Regional impact on rootstock/scion mediated methoxypyrazine accumulation in rachis

Abstract

Aim: To investigate the impact of Geographical Indications (GI) of South Australia on the rootstock/scion-mediated methoxypyrazine accumulation within the rachis of Shiraz and Cabernet Sauvignon. 

Methods and Results: Cabernet Sauvignon and Shiraz bunches were sampled at maturity from two South Australian GIs over the 2019 and 2020 harvest periods.
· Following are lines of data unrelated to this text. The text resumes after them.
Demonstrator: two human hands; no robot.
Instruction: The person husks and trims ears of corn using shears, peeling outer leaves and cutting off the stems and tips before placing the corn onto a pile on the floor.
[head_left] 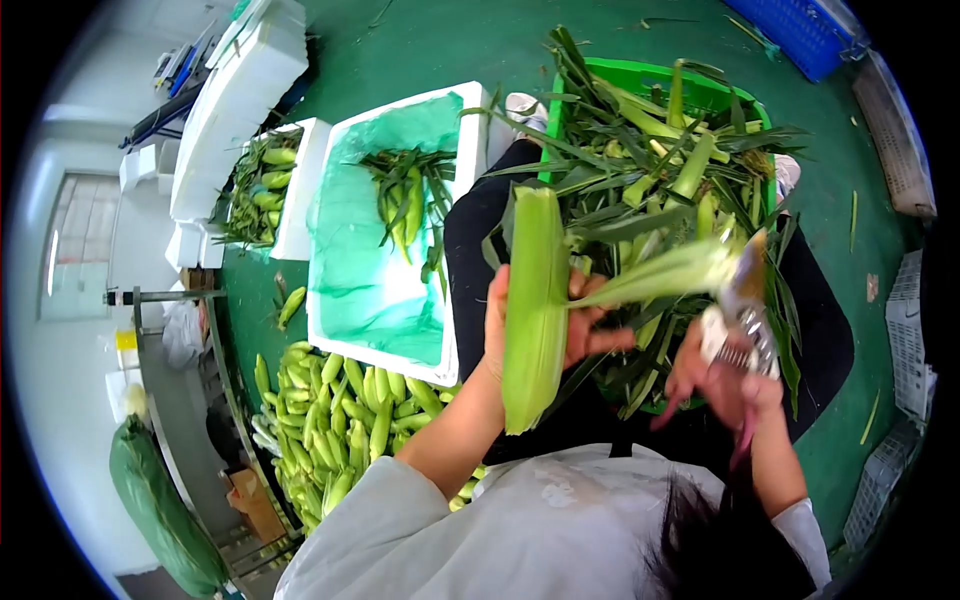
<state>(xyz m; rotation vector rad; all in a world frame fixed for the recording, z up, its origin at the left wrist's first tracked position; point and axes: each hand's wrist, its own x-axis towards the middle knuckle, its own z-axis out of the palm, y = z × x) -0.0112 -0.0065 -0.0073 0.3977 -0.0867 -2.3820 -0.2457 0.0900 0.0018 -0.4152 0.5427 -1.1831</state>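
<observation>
An ear of corn in pale green husk [535, 310] stands nearly upright in my left hand [582, 335], whose fingers show behind and to the right of it. My right hand [715, 375] holds pruning shears [742, 320] with red handles, blurred by motion. A loose strip of husk [660, 272] stretches from the ear towards the shears' blades. Beyond my hands, between my legs, a green crate [640, 70] is heaped with cut husks, stalks and leaves [690, 170].
On the left, a white foam box [465, 180] lined with green plastic holds a few leafy ears [405, 205]. Many ears [350, 410] lie piled on the floor below it. Another foam box [302, 195] stands farther left. Blue [790, 35] and grey crates [907, 330] line the right.
</observation>
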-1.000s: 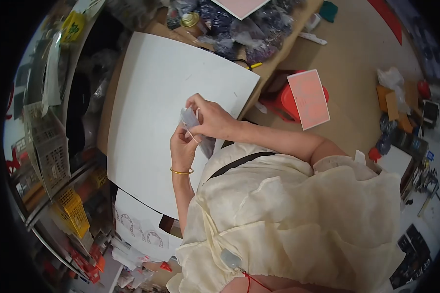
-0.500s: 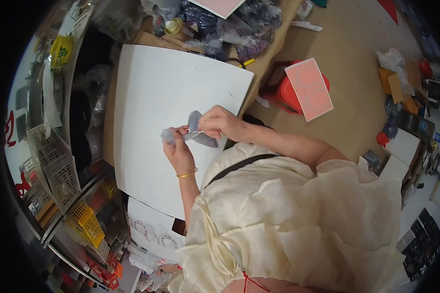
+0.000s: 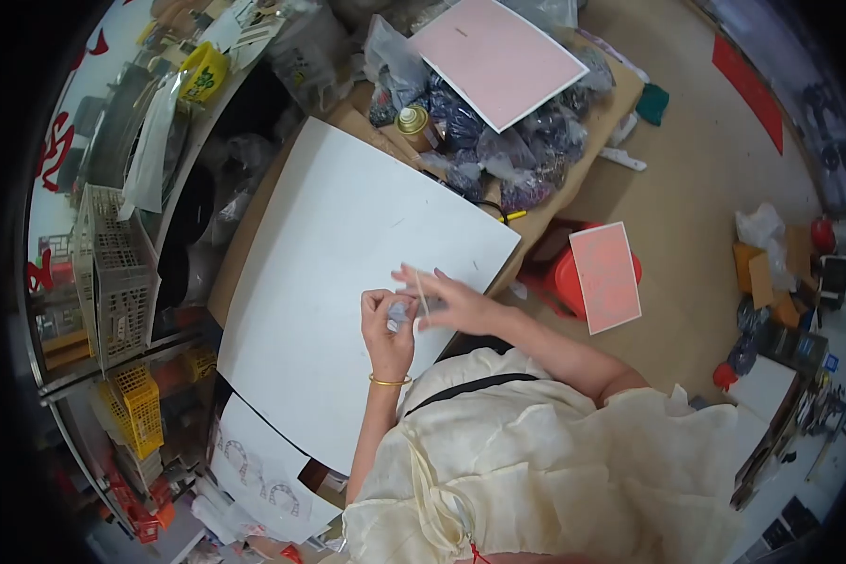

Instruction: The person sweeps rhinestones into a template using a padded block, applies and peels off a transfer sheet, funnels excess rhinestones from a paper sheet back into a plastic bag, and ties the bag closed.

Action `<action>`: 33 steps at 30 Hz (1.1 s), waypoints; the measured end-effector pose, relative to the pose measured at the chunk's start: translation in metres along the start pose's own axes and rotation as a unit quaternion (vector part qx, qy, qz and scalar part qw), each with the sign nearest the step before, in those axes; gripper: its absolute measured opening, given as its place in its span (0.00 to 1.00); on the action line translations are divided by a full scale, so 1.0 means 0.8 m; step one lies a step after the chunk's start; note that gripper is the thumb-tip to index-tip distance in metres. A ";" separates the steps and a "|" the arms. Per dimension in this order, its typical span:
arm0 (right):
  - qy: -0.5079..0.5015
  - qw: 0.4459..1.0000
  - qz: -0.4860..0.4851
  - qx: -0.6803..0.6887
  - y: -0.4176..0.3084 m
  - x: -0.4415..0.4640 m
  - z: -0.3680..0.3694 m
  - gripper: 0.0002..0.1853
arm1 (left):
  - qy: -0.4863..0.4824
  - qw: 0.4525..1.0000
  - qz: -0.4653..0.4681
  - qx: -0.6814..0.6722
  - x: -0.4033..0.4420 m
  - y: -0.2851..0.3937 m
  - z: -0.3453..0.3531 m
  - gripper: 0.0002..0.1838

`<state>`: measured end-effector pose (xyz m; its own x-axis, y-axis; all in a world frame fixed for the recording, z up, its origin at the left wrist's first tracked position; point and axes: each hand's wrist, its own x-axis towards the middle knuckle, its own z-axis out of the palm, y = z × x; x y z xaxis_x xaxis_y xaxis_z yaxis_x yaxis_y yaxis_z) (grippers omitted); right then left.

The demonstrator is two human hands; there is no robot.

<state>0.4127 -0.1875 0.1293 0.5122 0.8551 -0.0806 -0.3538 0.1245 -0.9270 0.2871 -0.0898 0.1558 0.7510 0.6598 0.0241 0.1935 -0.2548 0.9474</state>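
My left hand (image 3: 387, 331) is closed around a small bunched grey plastic bag (image 3: 399, 315), and a gold bangle circles that wrist. Much of the bag is hidden by my fingers. Just right of it, my right hand (image 3: 453, 303) has its fingers spread, with a thin pale rubber band (image 3: 422, 293) stretched across them close to the bag. Both hands are above the lower right part of a large white board (image 3: 348, 244).
Filled plastic bags (image 3: 526, 155), a spray can (image 3: 415, 127) and a pink sheet (image 3: 498, 61) lie beyond the board. Another pink sheet (image 3: 606, 277) rests on a red stool (image 3: 566, 273) to the right. Shelves with a yellow basket (image 3: 139, 409) stand left.
The grey bag, spread out between both hands before, is now bunched in my left hand. My right hand has opened its fingers with the rubber band across them. The camera view has shifted.
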 end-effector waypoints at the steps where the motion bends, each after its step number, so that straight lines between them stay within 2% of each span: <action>1: -0.049 0.987 -0.048 -0.148 -0.007 -0.004 -0.002 0.18 | 0.006 1.000 -0.002 0.029 0.000 -0.001 0.001 0.06; 2: -0.097 0.947 -0.096 -0.291 -0.013 -0.007 -0.005 0.16 | 0.011 0.998 -0.004 0.059 0.000 -0.002 0.003 0.06; 3: -0.140 0.882 -0.142 -0.426 -0.016 -0.011 -0.007 0.15 | 0.014 0.996 -0.006 0.087 -0.001 -0.003 0.005 0.06; 9: -0.136 0.909 -0.080 -0.385 -0.027 -0.012 -0.016 0.08 | 0.079 0.996 -0.043 -0.019 -0.001 0.020 0.001 0.05; 13: -0.108 0.935 -0.022 -0.337 -0.056 -0.023 -0.007 0.03 | 0.146 0.967 -0.060 -0.201 -0.007 0.026 0.007 0.03; 19: -0.158 0.926 0.009 -0.342 -0.076 -0.013 -0.007 0.03 | 0.208 0.951 -0.100 -0.206 -0.013 0.026 -0.004 0.02; 23: -0.108 0.971 0.090 -0.193 -0.078 -0.004 -0.003 0.04 | 0.252 0.957 0.013 -0.140 -0.011 0.035 -0.005 0.02; 24: -0.113 0.970 0.091 -0.193 -0.080 -0.001 -0.004 0.04 | 0.258 0.956 0.011 -0.138 -0.011 0.034 -0.007 0.02; 28: -0.297 0.913 -0.051 -0.275 -0.085 0.012 -0.009 0.07 | 0.252 0.938 -0.083 -0.222 -0.009 0.025 -0.016 0.03; 31: -0.296 0.909 -0.075 -0.282 -0.086 0.017 -0.005 0.08 | 0.241 0.954 -0.034 -0.172 -0.014 0.017 -0.015 0.02; 32: -0.178 0.963 -0.007 -0.202 -0.088 0.020 -0.003 0.08 | 0.231 0.962 -0.008 -0.148 -0.013 0.014 -0.014 0.02; 33: -0.055 0.989 0.063 -0.118 -0.093 0.024 -0.002 0.09 | 0.222 0.967 0.016 -0.125 -0.013 0.013 -0.013 0.02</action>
<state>0.4498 -0.1810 0.1961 0.3820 0.9078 -0.1729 -0.2099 -0.0970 -0.9729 0.2752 -0.0922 0.1689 0.3989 0.9066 0.1375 -0.0257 -0.1388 0.9900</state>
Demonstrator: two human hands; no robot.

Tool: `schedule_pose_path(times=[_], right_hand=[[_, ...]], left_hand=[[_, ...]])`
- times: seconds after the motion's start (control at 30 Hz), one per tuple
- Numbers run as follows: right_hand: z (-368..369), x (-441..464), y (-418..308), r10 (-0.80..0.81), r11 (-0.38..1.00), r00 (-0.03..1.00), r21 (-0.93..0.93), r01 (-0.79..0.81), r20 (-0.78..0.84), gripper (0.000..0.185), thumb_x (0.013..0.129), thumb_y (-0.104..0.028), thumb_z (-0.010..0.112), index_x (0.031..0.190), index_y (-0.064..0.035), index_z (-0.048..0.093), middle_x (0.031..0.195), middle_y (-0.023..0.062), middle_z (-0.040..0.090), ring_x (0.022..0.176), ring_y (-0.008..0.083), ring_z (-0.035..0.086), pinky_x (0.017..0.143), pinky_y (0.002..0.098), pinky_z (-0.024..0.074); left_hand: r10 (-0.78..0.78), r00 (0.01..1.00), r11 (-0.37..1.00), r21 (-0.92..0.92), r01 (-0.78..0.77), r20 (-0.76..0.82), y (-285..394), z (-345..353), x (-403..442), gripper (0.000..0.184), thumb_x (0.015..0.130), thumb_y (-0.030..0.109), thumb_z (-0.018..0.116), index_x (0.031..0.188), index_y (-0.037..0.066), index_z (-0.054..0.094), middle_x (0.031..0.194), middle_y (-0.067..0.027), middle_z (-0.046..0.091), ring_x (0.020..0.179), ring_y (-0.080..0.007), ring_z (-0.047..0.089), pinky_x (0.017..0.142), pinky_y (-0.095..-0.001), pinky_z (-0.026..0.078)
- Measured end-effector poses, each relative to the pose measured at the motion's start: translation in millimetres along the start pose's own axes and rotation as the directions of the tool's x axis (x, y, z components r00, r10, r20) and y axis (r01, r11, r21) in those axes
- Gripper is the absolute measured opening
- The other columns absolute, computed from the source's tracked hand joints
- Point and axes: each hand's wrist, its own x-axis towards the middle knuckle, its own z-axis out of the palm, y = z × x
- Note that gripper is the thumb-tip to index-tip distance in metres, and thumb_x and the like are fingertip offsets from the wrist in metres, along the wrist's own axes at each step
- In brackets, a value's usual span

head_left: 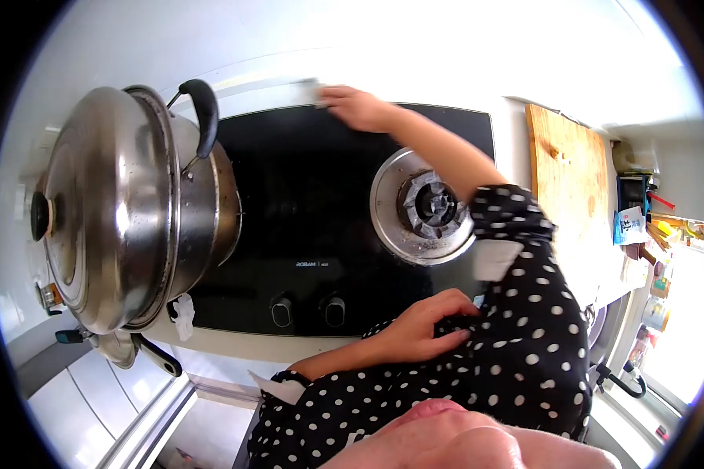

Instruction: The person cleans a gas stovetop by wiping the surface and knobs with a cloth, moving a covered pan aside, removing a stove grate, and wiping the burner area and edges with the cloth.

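My right hand (357,108) reaches over the back edge of the black glass cooktop (305,195), its fingers closed on a small pale cloth (318,94) that is blurred against the white ledge. Near the front edge, my left hand (434,324) rests against the polka-dot clothing, fingers slightly curled and apart, with nothing visible in it. Between the two arms lies the right burner (432,205), partly covered by my right forearm. Two control knobs (308,312) sit at the front of the cooktop, left of my left hand.
A large lidded steel pot (117,211) with black handles covers the cooktop's left side. A pan handle (160,356) juts out below it. At the right stand a wooden cutting board (569,168) and several small kitchen items. A white wall rises behind.
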Motion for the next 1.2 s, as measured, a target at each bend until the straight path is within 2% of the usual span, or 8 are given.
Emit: schedule_pose_path(times=[0.23,0.57,0.67,0.7,0.83,0.97,1.07,1.2], right_hand=[[-6.9,14.8,-9.7,0.331,0.847,0.942,0.423,-0.322,0.055,0.035,0.093,-0.028,0.041,0.114,-0.0069,0.059,0.128,0.0068,0.052,0.115,0.0264,0.05,0.098,0.0352,0.0396],[-104.1,-250.1,84.2,0.579,0.815,0.815,0.022,-0.579,0.016,0.031,0.092,-0.011,0.047,0.121,-0.0066,0.057,0.127,0.0105,0.053,0.108,0.0235,0.056,0.095,0.0319,0.0443],[-125.8,-214.4,56.9,0.912,0.207,0.384,0.646,-0.735,0.144,0.029,0.093,-0.01,0.047,0.118,-0.0009,0.057,0.123,0.0114,0.055,0.105,0.0189,0.057,0.093,0.03,0.0455],[-130.3,-201.9,39.7,0.925,-0.033,0.334,0.913,-0.406,0.182,0.03,0.094,-0.014,0.047,0.116,0.0042,0.057,0.118,0.0138,0.056,0.107,0.0189,0.054,0.095,0.0322,0.0439],[-148.7,-166.3,-16.1,0.816,-0.317,0.466,0.939,-0.133,0.341,0.039,0.095,-0.018,0.045,0.123,0.0093,0.047,0.121,0.0144,0.053,0.109,0.0201,0.053,0.098,0.0321,0.0417],[-143.3,-160.7,-22.1,0.723,-0.201,0.581,0.918,-0.341,0.374,0.033,0.095,-0.018,0.048,0.121,0.0008,0.053,0.118,0.0084,0.057,0.106,0.0161,0.055,0.096,0.0296,0.0422],[-121.5,-175.1,-2.2,0.581,0.732,0.808,0.374,-0.57,0.095,0.037,0.095,-0.022,0.046,0.13,-0.0101,0.049,0.135,0.0064,0.046,0.125,0.0227,0.042,0.106,0.0359,0.0317],[-71.7,-157.0,-22.0,0.424,0.875,0.852,0.103,-0.473,0.308,0.049,0.099,-0.033,0.027,0.145,-0.0169,0.022,0.153,0.0005,0.008,0.14,0.0254,0.003,0.112,0.0436,0.0048]], left_hand=[[-0.038,0.999,0.997,0.07,0.04,-0.027,-0.3,10.6,5.5,0.028,0.079,0.009,0.062,0.104,-0.001,0.057,0.104,-0.0126,0.055,0.1,-0.025,0.054,0.088,-0.0327,0.042],[-0.034,0.991,0.999,-0.038,0.039,0.131,9.9,35.9,9.4,0.025,0.082,0.007,0.06,0.106,0.001,0.057,0.102,-0.0098,0.055,0.097,-0.0199,0.053,0.085,-0.0295,0.041],[-0.013,0.993,1.0,0.011,0.012,0.12,11.7,32.2,-0.3,0.024,0.081,0.007,0.06,0.105,0.001,0.058,0.102,-0.0094,0.055,0.096,-0.0195,0.053,0.085,-0.0292,0.042],[0.006,0.995,1.0,0.014,-0.007,0.103,11.3,30.6,-2.8,0.024,0.081,0.007,0.06,0.104,0.001,0.058,0.101,-0.0092,0.055,0.095,-0.0193,0.053,0.085,-0.0292,0.042],[-0.026,0.997,0.999,-0.024,0.028,0.076,20.2,22.8,-11.3,0.023,0.081,0.007,0.061,0.103,0.001,0.059,0.101,-0.0087,0.055,0.095,-0.0189,0.054,0.085,-0.0288,0.042],[-0.001,0.998,1.0,0.003,0.001,0.059,19.7,19.1,-21.5,0.023,0.081,0.007,0.061,0.103,0.001,0.059,0.101,-0.0086,0.056,0.095,-0.0187,0.054,0.084,-0.0288,0.042],[-0.029,0.998,1.0,-0.009,0.029,0.052,20.9,16.4,-26.5,0.023,0.081,0.008,0.061,0.103,0.001,0.059,0.101,-0.0087,0.056,0.094,-0.0189,0.054,0.084,-0.029,0.042],[-0.005,0.999,1.0,0.007,0.005,0.045,18.4,16.9,-28.9,0.023,0.081,0.008,0.06,0.103,0.002,0.059,0.101,-0.0091,0.056,0.094,-0.0198,0.054,0.085,-0.0296,0.042]])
From each region, a minimum of 18 bunches per rootstock/scion combination were sampled from across the vineyard and their rachis material was assessed for 3-isobutyl-2-methoxypyrazine (IBMP). Results indicated that region and rootstock choice significantly affect the concentrations of methoxypyrazines within the rachis material of both Shiraz and Cabernet Sauvignon varieties at harvest. 

Conclusion: 

This research highlights the effect of regionality on the concentration of methoxypyrazines within the rachis material of Cabernet and Shiraz vines grown on common rootstock varieties. The outcomes will conceivably inform viticulturalists and winemakers of how methoxypyrazine characteristics of Shiraz and Cabernet Sauvignon rachis are impacted by common rootstock/scion combinations permitting informed rootstock selection and assisting in production of a target wine style.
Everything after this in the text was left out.